How SMTP Works

As an application protocol, SMTP relies on the error-detection and correction mechanisms of the underlying transport protocols and does not implement these sorts of functions in the SMTP protocol. For example, TCP uses sequence numbers to keep track of TCP segments sent and acknowledged. Those that are not acknowledged within a timely fashion are retransmitted. Thus, SMTP, using TCP as a transport protocol, doesn't have to worry about this sort of thing. SMTP has also been implemented using other transfer protocols, including NCP, NITS, and X.25. For purposes of this text, I will be focusing on SMTP using the TCP Transport service, because that is the most common model you are likely to see. Because SMTP is an application protocol, it's associated with a port number just like FTP, Telnet, and other applications that make up the TCP/IP suite. The port generally used for SMTP is TCP port 25.

Note

SMTP was first defined by RFC 821, but it has been superceded by RFC 2821, "Simple Mail Transfer Protocol." Additional RFC documents have added functionality to the protocol. For example, RFC 3207, "SMTP Service Extensions for Secure SMTP over Transport Layer Security." This RFC provides for both authentication and encryption for the transfer of email, based on TLS. TLS is basically an upgrade to the Secure Sockets Layer (SSL) security used by many Web browsers. For more information on these security protocols, see Chapter 47, "Encryption Technology."

Tip

When testing an email relay, you might want to use the telnet command and the port. This can be done by opening a command prompt or terminal session and connecting to the relay via port 25 or 110. If you can connect and run commands, your email relay is up and functional.
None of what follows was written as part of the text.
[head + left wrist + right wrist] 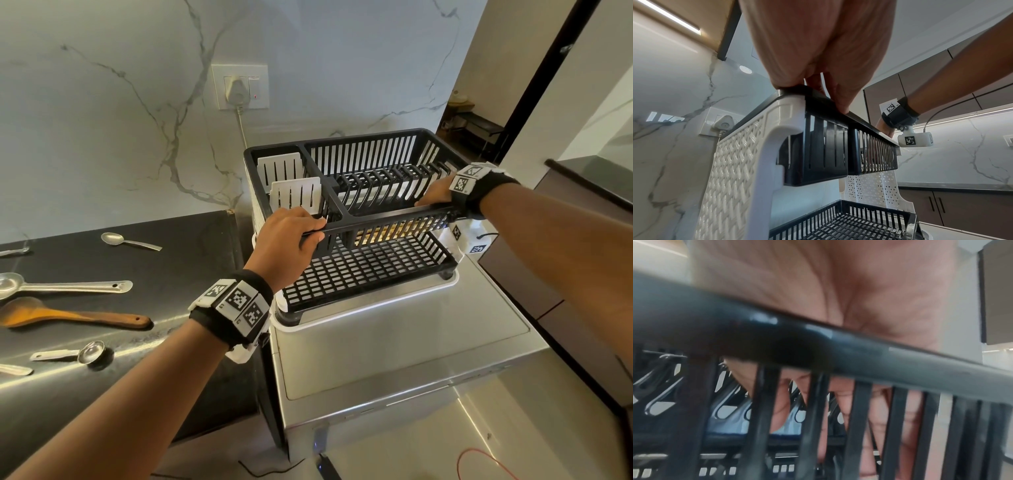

The syntax for this test is

Telnet <ip address> <port>

Telnet 10.1.1.1 25 Telnet 10.1.1.1 110

Once connected, you can run commands such as HELO, and so on.

SMTP is used to send email from a client to an SMTP server and for SMTP servers to exchange mail. Other protocols, such as POP3 and IMAP, are used by clients to retrieve mail from mailboxes that reside on SMTP servers. SMTP is not used for that purpose, as you can see in Figure 26.1.

Figure 26.1. SMTP is used to send and receive email. SMTP is used primarily to upload email to the server, whereas POP3 is generally used to download mail.

In this figure, you can see that Computer A sends outgoing email to its local SMTP server operated by the Internet Service Provider (ISP). Computer A uses the POP3 protocol (Post Office Protocol) to check for and retrieve messages stored on the server. If Computer A needs to send an email to Computer B, the message travels first through SMTP to the local SMTP server. This server looks up the mail server for the domain in which the recipient on Computer B resides and sends the message, again using SMTP, to Computer B's SMTP server. When Computer B decides to check messages, it uses POP3 and gets the email sent by Computer A. Note that if either computer wants to send email to Computer C, then still another SMTP server becomes involved.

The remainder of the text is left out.